I was so uncomfortable at first and then this hot hot hot guy sat next to me. I knew him from somewhere – then I remembered him from the Venetian. He was a sweet guy there who I thought was straight. Maybe not… considering the two he was with.

Well, I went to see the Hulk and it was quite good. A far leap from the previous version. The first version of the Hulk was slapstick compared to this one. I saw in the credits that Lou Ferigno was the voice of the Hulk.

Well again – I ended up calling Adolfo. It was good to hear his voice. He is moving on with his life. We updated each other a bit and … well, that was pretty much it. There are still a lot of feelings there.

xo all!

Sunday Bloooz

Since just before I left for the Bahamas I have been dealing with a very disappointing event that left me reeling a bit. You see, there is this guy I have considered to be my “best friend” (BFF ya know). Well, not long ago he came to me and needed help with something and I dropped everything.

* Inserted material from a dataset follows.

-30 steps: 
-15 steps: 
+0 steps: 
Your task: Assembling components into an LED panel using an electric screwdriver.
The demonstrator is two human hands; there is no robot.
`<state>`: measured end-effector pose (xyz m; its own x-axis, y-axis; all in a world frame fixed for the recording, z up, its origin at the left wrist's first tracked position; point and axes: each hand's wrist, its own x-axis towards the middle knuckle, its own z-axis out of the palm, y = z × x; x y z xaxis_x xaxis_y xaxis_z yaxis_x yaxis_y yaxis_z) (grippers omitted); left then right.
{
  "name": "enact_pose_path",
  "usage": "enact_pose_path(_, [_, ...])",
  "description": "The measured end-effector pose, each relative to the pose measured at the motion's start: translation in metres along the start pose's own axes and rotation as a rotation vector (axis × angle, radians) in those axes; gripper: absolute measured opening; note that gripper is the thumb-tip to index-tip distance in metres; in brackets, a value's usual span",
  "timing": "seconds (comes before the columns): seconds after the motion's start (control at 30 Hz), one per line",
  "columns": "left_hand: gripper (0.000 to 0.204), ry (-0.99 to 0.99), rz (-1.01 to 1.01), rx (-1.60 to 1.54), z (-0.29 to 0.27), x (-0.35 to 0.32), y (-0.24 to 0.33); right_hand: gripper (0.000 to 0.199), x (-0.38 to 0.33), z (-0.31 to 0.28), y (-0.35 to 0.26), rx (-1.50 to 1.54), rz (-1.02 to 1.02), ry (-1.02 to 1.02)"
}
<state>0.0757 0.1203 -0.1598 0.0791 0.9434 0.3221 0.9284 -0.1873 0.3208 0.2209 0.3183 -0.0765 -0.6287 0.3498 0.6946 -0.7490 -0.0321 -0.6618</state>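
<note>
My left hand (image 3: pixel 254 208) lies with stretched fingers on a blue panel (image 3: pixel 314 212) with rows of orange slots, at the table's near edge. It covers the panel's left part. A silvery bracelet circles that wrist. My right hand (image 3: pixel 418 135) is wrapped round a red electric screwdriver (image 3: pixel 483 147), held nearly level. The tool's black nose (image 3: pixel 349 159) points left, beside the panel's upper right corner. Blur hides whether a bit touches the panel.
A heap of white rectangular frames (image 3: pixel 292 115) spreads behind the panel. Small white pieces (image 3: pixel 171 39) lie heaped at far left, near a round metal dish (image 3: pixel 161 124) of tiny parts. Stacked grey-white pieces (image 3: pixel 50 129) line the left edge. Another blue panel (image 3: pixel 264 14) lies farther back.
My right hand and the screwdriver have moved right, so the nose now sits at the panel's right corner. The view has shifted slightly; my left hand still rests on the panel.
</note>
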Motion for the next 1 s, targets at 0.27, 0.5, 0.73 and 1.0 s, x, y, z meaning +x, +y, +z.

Well, over the last month I get ignored phone calls, blown off on times we normally hang out… blah blah blah. Well, I asked him for help and I was ignored. I told him I was very upset with him, but I am feeling a deep sens of betrayal. It stings…

So I ask myself how this happens to me all the time. It has to be me. It has to be something I am doing in my choices of people in my life. If I can;t rely on you let me know or be clear about it, then I can make my choices. I had a dear friend in Long Beach and found out right away I could never rely on him for anything… I could live with that and did for years. BUT GOD DAMN IT I AM SO SICK OF FUCKERS FUCKING ME THE FUCK OVER!!!! AHHHHHHHHHHHHHHHHHHHHHHHHHHHHHHHHHHHHHHHHHHHHHHHHHHHHHHH!

Day #1 in the Bahamas




The trip out of Las Vegas was not looking good at first. US Airways is the single worst airline I have ever flown on and I’ve flown! The flight was scheduled to leave at 11:30 pm and fly all night into Florida. With 2 broken planes later we finally left before 3:00 am and sat around the terminal. A good looking guy was flirting with me… he was good looking and had lovely eyes… but as sweet as that was let’s be real. It was entertaining at least.

So we arrived on the island by middle day in a plane that was two people wide. LITERALLY! So here are a few snaps!

1.On the last plane to the Island
2. From the plane over Florida
3. From my room
4. Me and gal Cheryl having a light dinner and the 1st of 3 cocktails each. Good suggestion Ken!

Vacation

Leaving tonight for the Bahamas and am feeling a lot of anxiety about the whole thing. I am going with a whole bunch of heterosexuals and they are usually … well, they walk to their own beat. ugh, heteros!

Breeders!

Tom will be staying with a neighbor because my planned babysitter flaked on me. It sucks when someone you think you can lean on – who has leaned on you in the past – proves you wrong. Man it sucks when people hurt you.

People always fuck it up. Friends are so temporary. People always hurt you. FUCK!